車椅子人口増加でも気軽に買い物・レストランへ行けること

2018.01.12 (金)

車椅子ライフデザイナーのまおうです。車椅子利用者の数は日本の中でも約2%いると言われている状態です。さらに超高齢化社会に伴い、ますます車椅子利用者が増加するでしょう。しかし未だにその動きがないのが現状です。だからこそ車椅子利用者を考えたマーケットを考えていくことがビジネスへの転機ではないでしょうか?

2025年を考えると健康寿命を超える人が大幅に増加する

あと7年後の2025年には、昭和24・25年生まれの約250万人が全員75歳になる時代になります。すべての方が元気であることが望ましいのですが、残念ながら平均寿命が高くなっている中で、健康寿命は平均寿命の10年低いと言われています。そうなると女性は77歳、男性は71歳が健康寿命となるでしょう。そこで明らかなのは、75歳という年齢は、健康でいられるかどうかです。

 

ここで論じたいのは健康であるかどうかではなく、車椅子利用をする人口が増えるとなれば、その方々に応えるマーケットは確実に上がるのは間違いありません。私は以前在籍した会社で、車椅子利用者向けの情報ビジネスなどを提案したものの、「内容としては意義のあるものだが収益には結び付かない」という回答を受けました。

 

もちろん当時は今と同様に世間が盛り上がってきていなかったことから、採用されなかったのはやむを得ないのかもしれませんが、ビジネスは初めにやったものが勝つと言われているだけあって、そろそろ誰が動き出すかが大きなポイントになるでしょう。

 

しかしそこには大きな壁があります。バリアフリーにはお金がかかりすぎるから費用対効果を考えると導入するのは不適だという声が多いものです。でも現在の2%よりも明らかに増えていく車椅子利用者を考えると、対応しないことで今まで利用されていた人がバリアのために利用できなくなることの客数ダウンが発生するでしょう。
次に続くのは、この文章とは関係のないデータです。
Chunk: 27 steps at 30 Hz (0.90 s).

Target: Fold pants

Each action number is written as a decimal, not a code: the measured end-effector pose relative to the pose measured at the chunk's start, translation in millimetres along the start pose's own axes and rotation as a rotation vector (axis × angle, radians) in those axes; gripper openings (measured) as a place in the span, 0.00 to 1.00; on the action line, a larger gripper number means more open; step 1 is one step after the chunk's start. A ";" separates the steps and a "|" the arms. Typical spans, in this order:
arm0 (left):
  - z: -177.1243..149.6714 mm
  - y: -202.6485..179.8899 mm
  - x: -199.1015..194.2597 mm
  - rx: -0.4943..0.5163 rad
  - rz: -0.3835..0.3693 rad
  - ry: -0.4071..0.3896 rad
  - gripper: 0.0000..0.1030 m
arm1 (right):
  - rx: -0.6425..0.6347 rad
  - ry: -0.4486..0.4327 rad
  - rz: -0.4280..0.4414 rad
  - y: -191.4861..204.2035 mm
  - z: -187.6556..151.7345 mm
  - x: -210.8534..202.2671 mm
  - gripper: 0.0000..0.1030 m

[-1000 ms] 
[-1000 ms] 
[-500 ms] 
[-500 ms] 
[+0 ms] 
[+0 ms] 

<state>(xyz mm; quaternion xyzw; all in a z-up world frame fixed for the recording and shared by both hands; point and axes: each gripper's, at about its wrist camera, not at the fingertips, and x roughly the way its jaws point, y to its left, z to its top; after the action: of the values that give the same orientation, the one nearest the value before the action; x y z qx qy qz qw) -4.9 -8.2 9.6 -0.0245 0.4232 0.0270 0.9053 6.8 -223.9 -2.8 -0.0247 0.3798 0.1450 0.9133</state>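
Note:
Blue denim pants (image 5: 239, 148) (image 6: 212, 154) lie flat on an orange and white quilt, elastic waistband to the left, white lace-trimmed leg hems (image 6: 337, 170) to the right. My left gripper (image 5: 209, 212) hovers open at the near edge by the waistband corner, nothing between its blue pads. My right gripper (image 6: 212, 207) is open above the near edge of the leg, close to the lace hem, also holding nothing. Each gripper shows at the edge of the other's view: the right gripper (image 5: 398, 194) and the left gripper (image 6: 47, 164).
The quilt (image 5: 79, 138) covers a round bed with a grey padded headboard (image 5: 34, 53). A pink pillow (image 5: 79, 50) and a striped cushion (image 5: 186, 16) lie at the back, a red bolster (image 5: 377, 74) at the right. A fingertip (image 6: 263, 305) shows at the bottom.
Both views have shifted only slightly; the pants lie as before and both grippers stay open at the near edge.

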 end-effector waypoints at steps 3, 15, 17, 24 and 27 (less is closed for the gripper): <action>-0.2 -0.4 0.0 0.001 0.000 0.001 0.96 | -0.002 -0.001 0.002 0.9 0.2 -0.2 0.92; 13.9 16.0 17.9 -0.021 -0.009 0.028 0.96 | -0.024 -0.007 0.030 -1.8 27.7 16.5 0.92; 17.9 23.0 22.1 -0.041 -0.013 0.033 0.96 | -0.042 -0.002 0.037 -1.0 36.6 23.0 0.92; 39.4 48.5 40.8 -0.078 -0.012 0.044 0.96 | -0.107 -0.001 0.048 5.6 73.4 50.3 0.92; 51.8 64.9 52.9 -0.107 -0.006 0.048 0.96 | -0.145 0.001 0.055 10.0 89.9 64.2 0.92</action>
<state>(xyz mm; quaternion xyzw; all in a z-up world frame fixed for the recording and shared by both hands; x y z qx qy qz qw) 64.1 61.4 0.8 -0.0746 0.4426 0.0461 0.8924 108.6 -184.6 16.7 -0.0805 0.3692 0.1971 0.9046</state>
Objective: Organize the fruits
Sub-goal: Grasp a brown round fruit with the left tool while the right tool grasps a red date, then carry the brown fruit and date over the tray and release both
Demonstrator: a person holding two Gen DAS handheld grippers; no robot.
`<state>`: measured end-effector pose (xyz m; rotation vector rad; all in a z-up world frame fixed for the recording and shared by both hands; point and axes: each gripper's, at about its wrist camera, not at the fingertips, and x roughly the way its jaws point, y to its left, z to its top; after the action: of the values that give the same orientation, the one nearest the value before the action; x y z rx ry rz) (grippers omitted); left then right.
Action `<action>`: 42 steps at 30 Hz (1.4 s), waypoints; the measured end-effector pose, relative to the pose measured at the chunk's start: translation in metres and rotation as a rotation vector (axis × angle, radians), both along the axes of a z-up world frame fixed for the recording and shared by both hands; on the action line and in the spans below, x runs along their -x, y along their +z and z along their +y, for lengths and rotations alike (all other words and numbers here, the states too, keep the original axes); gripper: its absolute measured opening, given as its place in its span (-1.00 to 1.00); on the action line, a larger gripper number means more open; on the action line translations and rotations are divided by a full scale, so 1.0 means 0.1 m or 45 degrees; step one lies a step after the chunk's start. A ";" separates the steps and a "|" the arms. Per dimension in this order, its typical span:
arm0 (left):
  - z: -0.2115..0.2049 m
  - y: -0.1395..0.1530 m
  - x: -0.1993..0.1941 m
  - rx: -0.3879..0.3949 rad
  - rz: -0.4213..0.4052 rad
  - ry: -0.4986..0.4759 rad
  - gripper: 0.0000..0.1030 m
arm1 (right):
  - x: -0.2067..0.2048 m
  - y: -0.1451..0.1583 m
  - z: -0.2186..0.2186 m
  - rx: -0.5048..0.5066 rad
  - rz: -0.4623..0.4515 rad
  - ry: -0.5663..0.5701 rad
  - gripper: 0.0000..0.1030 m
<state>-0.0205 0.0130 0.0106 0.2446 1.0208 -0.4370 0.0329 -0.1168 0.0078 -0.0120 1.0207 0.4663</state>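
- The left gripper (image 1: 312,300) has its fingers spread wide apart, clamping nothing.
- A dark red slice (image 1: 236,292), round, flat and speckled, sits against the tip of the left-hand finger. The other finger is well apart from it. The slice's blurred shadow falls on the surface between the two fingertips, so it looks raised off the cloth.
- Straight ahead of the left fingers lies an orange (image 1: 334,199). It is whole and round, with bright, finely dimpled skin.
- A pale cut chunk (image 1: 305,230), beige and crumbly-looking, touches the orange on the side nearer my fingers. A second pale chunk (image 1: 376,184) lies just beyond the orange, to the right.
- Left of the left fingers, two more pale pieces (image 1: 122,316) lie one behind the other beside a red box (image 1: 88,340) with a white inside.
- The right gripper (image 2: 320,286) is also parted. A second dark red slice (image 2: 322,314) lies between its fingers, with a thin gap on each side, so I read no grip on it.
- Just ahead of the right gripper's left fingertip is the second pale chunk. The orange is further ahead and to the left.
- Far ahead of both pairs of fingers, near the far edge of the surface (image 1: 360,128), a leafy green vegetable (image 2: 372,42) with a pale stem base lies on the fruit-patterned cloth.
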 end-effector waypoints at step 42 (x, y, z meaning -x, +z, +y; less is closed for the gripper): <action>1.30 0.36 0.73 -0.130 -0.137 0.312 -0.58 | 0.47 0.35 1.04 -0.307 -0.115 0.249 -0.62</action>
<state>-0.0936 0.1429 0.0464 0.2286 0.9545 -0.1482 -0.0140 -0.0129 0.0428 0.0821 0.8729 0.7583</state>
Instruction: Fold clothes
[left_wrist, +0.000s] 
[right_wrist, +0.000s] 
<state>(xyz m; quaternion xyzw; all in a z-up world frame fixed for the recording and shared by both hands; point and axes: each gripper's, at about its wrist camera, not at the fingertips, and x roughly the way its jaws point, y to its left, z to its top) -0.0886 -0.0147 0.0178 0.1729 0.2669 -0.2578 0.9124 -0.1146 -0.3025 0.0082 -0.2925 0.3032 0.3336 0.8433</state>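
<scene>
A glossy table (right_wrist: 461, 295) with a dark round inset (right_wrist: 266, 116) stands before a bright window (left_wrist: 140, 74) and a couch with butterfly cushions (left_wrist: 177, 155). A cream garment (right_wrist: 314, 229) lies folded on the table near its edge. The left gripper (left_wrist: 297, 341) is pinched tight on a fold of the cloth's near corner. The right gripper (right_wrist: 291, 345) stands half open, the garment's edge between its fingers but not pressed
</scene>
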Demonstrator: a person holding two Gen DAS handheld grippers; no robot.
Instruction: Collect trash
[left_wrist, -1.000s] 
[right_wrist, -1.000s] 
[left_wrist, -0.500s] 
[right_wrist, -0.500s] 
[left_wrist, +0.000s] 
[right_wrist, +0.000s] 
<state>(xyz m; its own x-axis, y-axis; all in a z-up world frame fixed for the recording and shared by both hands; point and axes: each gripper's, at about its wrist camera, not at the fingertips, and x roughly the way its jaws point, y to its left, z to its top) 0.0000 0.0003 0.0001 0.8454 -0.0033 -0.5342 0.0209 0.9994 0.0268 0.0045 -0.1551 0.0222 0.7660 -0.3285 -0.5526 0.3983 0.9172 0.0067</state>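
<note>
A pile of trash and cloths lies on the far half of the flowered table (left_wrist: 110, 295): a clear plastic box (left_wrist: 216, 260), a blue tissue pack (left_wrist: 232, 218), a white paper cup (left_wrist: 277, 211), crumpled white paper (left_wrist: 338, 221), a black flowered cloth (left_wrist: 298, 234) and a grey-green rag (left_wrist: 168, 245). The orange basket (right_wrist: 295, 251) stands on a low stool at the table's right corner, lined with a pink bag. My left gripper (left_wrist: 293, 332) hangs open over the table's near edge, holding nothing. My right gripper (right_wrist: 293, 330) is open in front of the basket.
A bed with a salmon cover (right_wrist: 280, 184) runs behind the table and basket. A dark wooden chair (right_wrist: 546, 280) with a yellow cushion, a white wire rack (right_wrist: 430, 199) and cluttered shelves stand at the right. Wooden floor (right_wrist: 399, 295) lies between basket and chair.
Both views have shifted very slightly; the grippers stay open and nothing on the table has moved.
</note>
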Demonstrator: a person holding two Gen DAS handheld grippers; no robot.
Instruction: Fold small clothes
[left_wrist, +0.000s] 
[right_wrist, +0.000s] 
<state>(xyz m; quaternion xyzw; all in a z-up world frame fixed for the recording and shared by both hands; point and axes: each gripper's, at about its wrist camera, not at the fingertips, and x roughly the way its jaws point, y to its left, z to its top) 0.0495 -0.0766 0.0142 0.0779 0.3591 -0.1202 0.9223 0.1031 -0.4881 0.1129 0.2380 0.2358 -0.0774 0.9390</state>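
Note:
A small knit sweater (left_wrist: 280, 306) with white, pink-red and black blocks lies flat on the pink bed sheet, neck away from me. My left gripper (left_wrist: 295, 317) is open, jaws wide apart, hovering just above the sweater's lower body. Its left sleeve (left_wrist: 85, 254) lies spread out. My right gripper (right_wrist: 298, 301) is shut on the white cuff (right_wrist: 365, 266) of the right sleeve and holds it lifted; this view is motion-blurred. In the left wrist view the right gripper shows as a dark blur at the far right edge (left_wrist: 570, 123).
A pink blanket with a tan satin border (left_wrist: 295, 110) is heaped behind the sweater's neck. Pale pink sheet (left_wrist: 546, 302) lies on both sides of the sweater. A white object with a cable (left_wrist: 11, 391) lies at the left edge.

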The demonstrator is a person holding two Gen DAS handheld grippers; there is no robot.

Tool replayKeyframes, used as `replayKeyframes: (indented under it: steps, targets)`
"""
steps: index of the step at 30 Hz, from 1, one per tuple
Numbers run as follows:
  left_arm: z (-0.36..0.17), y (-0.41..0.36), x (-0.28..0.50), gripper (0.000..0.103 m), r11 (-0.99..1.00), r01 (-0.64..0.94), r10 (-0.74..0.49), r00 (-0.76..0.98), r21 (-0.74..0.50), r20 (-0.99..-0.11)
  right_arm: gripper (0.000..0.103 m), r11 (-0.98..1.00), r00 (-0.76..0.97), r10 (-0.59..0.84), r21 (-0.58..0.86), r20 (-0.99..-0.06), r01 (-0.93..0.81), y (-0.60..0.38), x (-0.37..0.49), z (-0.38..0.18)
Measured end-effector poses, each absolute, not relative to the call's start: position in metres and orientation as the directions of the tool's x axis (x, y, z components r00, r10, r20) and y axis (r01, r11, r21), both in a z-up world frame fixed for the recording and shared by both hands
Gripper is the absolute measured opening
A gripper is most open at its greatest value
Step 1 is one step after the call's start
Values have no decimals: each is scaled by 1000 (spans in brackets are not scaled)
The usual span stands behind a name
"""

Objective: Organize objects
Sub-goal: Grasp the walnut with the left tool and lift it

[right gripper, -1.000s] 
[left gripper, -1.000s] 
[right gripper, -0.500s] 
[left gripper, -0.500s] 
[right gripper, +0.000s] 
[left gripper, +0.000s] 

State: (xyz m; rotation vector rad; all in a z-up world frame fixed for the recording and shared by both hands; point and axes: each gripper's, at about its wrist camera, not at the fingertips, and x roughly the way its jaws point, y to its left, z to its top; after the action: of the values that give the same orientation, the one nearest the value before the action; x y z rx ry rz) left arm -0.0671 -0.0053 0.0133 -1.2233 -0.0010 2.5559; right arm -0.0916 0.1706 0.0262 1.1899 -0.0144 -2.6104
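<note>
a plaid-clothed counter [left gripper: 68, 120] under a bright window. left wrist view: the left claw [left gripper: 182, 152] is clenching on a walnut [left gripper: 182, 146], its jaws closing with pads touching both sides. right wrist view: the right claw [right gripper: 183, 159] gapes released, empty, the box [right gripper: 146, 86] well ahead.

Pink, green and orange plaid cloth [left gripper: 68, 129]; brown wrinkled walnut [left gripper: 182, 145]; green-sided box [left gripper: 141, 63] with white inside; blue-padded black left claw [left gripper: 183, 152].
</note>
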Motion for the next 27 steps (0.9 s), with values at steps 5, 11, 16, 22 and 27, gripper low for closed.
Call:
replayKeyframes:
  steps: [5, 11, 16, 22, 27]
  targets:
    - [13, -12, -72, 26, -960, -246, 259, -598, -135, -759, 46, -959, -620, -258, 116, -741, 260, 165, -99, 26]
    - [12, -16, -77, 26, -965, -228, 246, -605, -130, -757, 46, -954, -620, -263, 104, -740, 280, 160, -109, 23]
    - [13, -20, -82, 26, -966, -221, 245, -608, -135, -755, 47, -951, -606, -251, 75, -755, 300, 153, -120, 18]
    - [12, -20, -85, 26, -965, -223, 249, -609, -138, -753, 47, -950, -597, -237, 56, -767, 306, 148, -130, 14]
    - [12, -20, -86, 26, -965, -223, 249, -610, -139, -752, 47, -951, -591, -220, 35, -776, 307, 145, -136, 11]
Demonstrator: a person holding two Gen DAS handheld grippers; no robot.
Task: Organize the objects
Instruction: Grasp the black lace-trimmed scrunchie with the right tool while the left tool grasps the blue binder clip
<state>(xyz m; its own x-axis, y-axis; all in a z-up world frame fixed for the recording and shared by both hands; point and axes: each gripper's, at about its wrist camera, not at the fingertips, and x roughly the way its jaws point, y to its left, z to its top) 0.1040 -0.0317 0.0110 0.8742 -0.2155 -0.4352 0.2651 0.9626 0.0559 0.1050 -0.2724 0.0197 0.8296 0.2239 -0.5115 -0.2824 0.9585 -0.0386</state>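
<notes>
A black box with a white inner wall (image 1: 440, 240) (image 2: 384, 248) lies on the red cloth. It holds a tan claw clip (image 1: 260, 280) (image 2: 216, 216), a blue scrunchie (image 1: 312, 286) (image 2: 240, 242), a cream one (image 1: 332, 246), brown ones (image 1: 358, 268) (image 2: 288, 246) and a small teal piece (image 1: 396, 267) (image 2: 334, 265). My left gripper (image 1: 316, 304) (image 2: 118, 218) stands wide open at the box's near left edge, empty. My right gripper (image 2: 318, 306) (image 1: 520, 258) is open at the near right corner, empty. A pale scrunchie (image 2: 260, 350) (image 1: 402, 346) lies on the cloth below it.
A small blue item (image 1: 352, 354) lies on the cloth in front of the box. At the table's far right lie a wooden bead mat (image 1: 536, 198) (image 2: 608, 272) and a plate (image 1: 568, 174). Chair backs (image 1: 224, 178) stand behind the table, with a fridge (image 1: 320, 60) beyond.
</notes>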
まずは何のためにバリアフリー化する必要があるのかを考える

そこで大事なことは、まずネガティブな発想を変えていくことが必要ではないでしょうか? 何のためにバリアフリー化にするかの発想がない中ではいきなり設備面のバリアフリーへの改修工事に結びつきません。そのために「こころのバリアフリー」の導入からスタートしていくことを通して、何のために行うのかをきっちり理解することから始めてみてはいかがでしょう。

 

ネガティブな発想をなくし、障害の有無に関わらず、気軽にコミュニケーションできるスキルを身につけることが最適な方法ではないでしょうか?日本では先進諸国に比べて、障害者を見ると特別な存在とみてしまう傾向があります。それを取り除いていくことで、次にバリアフリーへの改修工事に取り掛かるステップではないでしょうか?

 

例えばドイツなどでは、バスの停留所に車椅子利用者がいた場合に、運転手ではなく一緒にバスへ乗る人たちが車椅子利用者をアシストするのが日常茶飯事になっていると聞きました。日本で同じような光景になるのは、まだまだ時間がかかるでしょうが、障害者になっても、高齢者になっても誰もが気軽に外出ができて、ショッピングや食事を楽しめるようになることを願っています。